The process known as recycling involves several substeps, e.g. presorting, shredding, screening, separating, utilization. The project focuses on the core technical problem associated with the separation of colored or black plastics, namely the sensors. Thanks to terahertz technology, this problem can be solved at an industrial level. The sensors are not developed in isolation but integrated in state-of-the art sorting technology together with signal evaluation. Hereby, an industry-compatible method for the sorting of black plastics is now being introduced.

This project aims to carry out research on a sorting system, above all for black plastics, which facilitates the separation of black plastics in the recycling industry. Here, the central focus lies, in particular, on the cost-effective and flexible utilization of the system. To integrate the advantages of spectroscopic investigation between 0.1 and 1 terahertz in a recycling process, it is important that a suitable reduction of the measurement data be achieved to maximize the measurement speed. This data reduction is achieved through the utilization of targeted individual frequencies or small frequency bands to separate the plastics as opposed to complete spectroscopic investigations in the complete frequency range from 0.1 to 1 terahertz. This data reduction combined with submillimeter wave technology offers a novel approach to the development of a measuring instrument which can be used flexibly in the separation of various types of black plastic in the recycling area. Furthermore, the utilization of this technology with suitable algorithms allows a retropolation of material parameters, e.g. measurement of dielectric constants, which can be used to determine the plastic type.

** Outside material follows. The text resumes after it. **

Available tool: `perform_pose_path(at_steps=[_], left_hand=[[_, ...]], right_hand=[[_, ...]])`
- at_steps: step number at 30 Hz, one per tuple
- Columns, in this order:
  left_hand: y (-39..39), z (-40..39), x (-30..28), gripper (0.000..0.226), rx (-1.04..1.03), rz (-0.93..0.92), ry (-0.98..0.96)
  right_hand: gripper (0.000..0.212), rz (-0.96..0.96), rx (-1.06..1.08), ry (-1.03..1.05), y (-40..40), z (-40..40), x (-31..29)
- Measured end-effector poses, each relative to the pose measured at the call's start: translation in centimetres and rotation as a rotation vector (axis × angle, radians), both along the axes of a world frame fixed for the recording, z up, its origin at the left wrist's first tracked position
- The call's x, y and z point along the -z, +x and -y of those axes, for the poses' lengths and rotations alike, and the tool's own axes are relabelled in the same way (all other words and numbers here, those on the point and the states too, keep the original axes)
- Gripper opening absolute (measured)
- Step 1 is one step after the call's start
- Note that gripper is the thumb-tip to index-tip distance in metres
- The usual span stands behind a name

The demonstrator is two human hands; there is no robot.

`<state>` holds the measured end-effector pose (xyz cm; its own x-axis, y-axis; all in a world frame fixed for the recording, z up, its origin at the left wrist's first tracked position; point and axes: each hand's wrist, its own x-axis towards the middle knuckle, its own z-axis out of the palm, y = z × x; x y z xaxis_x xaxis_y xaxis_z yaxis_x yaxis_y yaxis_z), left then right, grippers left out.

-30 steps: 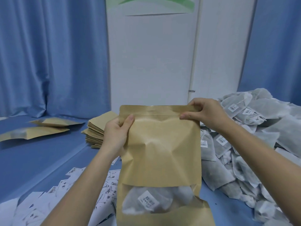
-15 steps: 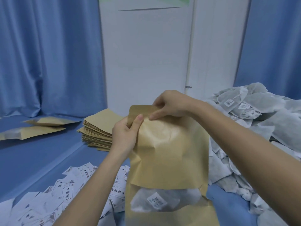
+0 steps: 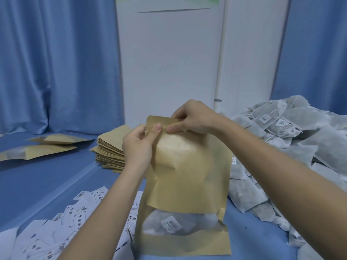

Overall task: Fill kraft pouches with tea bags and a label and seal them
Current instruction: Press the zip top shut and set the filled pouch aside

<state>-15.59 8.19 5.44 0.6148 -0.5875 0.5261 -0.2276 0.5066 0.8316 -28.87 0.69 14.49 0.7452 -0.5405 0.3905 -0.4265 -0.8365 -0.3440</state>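
Observation:
A kraft pouch [image 3: 187, 171] stands upright in front of me on the blue surface. Through its clear window near the bottom I see tea bags [image 3: 172, 224] with a small white tag. My left hand [image 3: 139, 145] grips the pouch's upper left edge, thumb pressed on the front near the top strip. My right hand [image 3: 193, 117] pinches the top strip just right of the left thumb. The two hands sit close together at the pouch's top left.
A heap of grey tea bags [image 3: 293, 139] fills the right side. A stack of flat kraft pouches [image 3: 110, 147] lies behind my left hand, with two pouches [image 3: 43, 149] further left. Loose white labels [image 3: 62, 226] are scattered at the lower left.
My right hand has slid leftwards along the pouch's top strip, from the right corner to beside my left thumb. The left hand has kept its grip on the upper left edge.

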Motion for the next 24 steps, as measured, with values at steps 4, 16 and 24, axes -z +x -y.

The evaluation of different material-specific characteristics of the samples, such as damping, the spectral fingerprint and the dielectric properties, should facilitate the identification and validation of a suitable and cost-effective approach for the separation of a wide range of optically opaque plastics (black plastics) during the course of the project. One of the main challenges associated with the construction of such a system lies in the targeted selection of the frequencies to ensure that the created data volumes and the corresponding system costs are kept as low as possible. This concept has already been applied successfully by Fraunhofer IOSB for the sorting of colmanite in Turkey. It is also important to develop a multi-stage differentiation algorithm which not only factors in the characteristic absorption of the samples but also considers the dielectric properties. As the retropolation of the dielectric properties is an important element of the sorting algorithm, it is essential that different extraction approaches be investigated under realistic conditions. Two techniques deserve a particular mention here. One technique involves determining the thickness of the sample with an additional optical sensor whereby this height information and the phase shift of the implied submillimeter wave is subsequently used to calculate the dielectric properties. Another possibility for material parameter extraction involves the utilization of the reflection geometry of a measurement configuration. Cracks that occur in the characteristic impedance, caused by the boundary layers air/sample and sample/air, are specifically determined in the raw data set to acquire the necessary parameters for retropolation.